SMIRNOFF

Type:
Flavor:
Made From: Distilled From Grain
Produced By: STE. PIERRE SMIRNOFF FLS.
Origin: Hartford, Ct. U.S.A.
Proof: 100
Age: 0
Importer: Made In The U.S.A.
Location: Hartford, Ct.
Comments:

Pyotr Smirnov founded his vodka distillery in Moscow in 1864 under the trading name of PA Smirnoff, pioneering charcoal filtration in the 1870s, and becoming the first to utilize newspaper ads along with charitable contributions to the clergy to stifle anti-vodka sermons, capturing two-thirds of the Moscow market by 1886. His brand was reportedly a Tsar favorite. When Pyotr died, he was succeeded by his third son Vladimir Smirnov (1875-1939). The company flourished and produced more than 4 million cases of vodka per year.
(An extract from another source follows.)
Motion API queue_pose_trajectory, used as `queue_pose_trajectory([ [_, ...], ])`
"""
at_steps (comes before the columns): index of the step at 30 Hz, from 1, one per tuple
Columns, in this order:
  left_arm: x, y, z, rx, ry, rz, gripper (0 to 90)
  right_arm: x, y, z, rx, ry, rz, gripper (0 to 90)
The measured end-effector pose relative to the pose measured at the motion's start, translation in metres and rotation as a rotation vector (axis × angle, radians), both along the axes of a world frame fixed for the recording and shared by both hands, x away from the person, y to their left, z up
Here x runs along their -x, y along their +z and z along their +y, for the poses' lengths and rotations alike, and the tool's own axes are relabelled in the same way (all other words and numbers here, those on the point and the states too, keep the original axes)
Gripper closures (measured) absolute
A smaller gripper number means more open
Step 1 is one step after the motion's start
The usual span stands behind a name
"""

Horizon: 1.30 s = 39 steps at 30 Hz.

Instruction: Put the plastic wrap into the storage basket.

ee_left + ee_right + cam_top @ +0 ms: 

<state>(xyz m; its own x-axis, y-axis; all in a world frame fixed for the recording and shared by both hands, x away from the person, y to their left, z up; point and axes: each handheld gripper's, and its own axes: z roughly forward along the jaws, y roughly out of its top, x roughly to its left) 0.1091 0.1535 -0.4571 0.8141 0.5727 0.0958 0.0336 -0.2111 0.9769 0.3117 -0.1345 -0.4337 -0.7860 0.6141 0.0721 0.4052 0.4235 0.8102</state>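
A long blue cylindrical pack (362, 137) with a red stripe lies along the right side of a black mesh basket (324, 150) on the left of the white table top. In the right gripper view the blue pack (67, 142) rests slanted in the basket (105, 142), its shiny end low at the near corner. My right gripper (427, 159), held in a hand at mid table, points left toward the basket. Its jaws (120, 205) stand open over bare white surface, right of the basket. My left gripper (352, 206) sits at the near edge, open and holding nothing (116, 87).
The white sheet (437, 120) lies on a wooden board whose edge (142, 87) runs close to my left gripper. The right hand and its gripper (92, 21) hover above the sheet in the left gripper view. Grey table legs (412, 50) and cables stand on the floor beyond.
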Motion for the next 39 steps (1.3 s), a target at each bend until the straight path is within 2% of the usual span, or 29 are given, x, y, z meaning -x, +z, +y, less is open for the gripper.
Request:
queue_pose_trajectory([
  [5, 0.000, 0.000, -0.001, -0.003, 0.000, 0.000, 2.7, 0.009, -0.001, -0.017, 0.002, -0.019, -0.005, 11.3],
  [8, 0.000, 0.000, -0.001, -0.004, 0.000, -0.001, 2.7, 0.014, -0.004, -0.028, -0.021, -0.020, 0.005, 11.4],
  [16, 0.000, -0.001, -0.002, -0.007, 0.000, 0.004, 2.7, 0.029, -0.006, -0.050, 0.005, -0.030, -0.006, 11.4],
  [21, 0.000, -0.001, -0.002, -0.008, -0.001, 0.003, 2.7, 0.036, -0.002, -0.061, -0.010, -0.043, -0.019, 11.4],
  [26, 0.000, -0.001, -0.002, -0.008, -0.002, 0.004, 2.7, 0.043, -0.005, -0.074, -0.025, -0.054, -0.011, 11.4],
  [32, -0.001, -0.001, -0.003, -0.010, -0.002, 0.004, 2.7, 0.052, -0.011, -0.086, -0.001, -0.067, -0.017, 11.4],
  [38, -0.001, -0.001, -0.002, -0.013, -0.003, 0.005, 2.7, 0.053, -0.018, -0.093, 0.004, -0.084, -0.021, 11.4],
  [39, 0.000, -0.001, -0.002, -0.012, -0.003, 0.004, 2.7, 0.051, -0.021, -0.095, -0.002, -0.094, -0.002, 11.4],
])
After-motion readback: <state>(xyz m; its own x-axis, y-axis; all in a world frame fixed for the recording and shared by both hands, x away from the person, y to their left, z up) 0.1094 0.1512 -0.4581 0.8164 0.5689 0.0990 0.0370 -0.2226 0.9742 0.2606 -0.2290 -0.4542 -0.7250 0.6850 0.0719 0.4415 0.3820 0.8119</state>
In 1904, the Tsar nationalized the Russian vodka industry and Vladimir Smirnov was forced to sell his factory and brand. During the October Revolution of 1917, the Smirnov family had to flee the country. Vladimir Smirnov re-established a factory in 1920 in Constantinople (present day Istanbul). Four years later he moved to Lwͳw (formerly Poland, now Lviv, Ukraine) and started to sell the vodka under the contemporary French spelling of the name, “Smirnoff”. The new product sold marginally well but not nearly as it had in Russia prior to 1904. An additional distillery was founded in Paris in 1925; however the company was a shadow of its former self.
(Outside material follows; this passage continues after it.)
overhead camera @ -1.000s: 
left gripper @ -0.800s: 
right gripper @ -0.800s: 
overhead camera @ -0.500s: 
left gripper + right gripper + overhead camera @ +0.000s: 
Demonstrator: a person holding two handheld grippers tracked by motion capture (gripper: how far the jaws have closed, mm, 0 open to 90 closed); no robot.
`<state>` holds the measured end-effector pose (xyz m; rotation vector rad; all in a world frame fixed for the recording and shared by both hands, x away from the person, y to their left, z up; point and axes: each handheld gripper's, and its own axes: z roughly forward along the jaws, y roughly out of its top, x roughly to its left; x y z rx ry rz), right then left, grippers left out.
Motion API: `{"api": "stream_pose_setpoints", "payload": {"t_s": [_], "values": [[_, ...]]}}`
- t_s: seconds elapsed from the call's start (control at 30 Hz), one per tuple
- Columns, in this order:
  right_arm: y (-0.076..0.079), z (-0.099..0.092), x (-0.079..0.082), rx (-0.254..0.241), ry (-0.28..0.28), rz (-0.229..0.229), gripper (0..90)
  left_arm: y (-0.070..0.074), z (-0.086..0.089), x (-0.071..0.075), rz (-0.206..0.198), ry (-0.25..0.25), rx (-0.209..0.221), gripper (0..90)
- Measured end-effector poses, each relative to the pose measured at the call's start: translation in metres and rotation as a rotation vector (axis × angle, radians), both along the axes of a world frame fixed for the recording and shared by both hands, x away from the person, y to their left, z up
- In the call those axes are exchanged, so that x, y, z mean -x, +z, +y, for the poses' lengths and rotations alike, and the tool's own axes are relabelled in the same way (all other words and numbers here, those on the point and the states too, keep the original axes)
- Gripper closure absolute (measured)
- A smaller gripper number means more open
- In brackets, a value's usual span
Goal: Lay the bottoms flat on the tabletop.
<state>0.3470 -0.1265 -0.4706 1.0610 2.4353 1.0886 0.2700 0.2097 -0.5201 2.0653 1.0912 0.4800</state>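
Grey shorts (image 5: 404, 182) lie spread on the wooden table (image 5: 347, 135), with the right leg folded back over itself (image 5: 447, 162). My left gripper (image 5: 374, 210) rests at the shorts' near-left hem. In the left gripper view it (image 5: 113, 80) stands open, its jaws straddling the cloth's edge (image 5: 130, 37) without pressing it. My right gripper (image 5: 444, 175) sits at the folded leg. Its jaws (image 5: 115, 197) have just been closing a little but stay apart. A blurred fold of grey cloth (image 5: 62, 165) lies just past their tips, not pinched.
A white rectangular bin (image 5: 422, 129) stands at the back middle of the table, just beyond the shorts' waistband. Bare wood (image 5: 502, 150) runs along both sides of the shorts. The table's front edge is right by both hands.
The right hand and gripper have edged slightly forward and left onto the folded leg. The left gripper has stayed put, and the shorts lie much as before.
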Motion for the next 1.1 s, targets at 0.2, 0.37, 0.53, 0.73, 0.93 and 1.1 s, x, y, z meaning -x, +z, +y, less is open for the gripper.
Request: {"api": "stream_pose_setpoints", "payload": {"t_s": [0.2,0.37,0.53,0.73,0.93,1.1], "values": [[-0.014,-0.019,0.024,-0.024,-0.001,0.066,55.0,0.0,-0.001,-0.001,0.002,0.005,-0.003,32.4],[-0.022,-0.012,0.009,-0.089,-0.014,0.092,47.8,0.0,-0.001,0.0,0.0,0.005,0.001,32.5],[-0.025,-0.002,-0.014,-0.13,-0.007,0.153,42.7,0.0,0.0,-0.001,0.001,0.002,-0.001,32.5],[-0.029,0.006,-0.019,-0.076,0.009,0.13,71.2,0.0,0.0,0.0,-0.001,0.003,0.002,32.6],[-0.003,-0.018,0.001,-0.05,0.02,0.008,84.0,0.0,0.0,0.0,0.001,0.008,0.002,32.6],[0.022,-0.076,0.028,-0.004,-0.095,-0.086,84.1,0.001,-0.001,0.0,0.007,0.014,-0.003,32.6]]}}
In the 1930s, Vladimir met Rudolph Kunett, a Russian who had emigrated to America in the 1920s and became a successful businessman in New York City. The Kunett family had been a supplier of grains to Smirnoff in Moscow before the Revolution. In 1933, Vladimir sold Kunett the right to begin producing Smirnoff vodka in North America. He then returned to the United States, quit his sales job, and established his first North American distillery in Bethel, Connecticut, USA in 1933. However, the business in America was not as successful as Kunett had hoped. In 1938 Kunett could not afford to pay for the necessary sales licences, and contacted John Martin, president of Heublein. Heublein was a company that specialized in the import and export of liquors and foreign foods. Using the $14,000 that the Heublein company made from a new product that ended up saving them from bankruptcy, A1 Steak Sauce, Martin bought the rights to Smirnoff in 1939. His board thought he was mad. Americans were traditionally whiskey drinkers unfamiliar with vodka and so sales were very slow. In a marketing move they changed the product to use whiskey corks instead and branded it as a “white whiskey” with “no taste, no smell”. Sales picked up considerably after that.

In 1982, the R. J. Reynolds Tobacco Company acquired Heublein Inc. for $1.4 billion. RJR Nabisco sold the division to Grand Metropolitan in 1987. Grand Metropolitan merged with Guinness to form Diageo in 1997.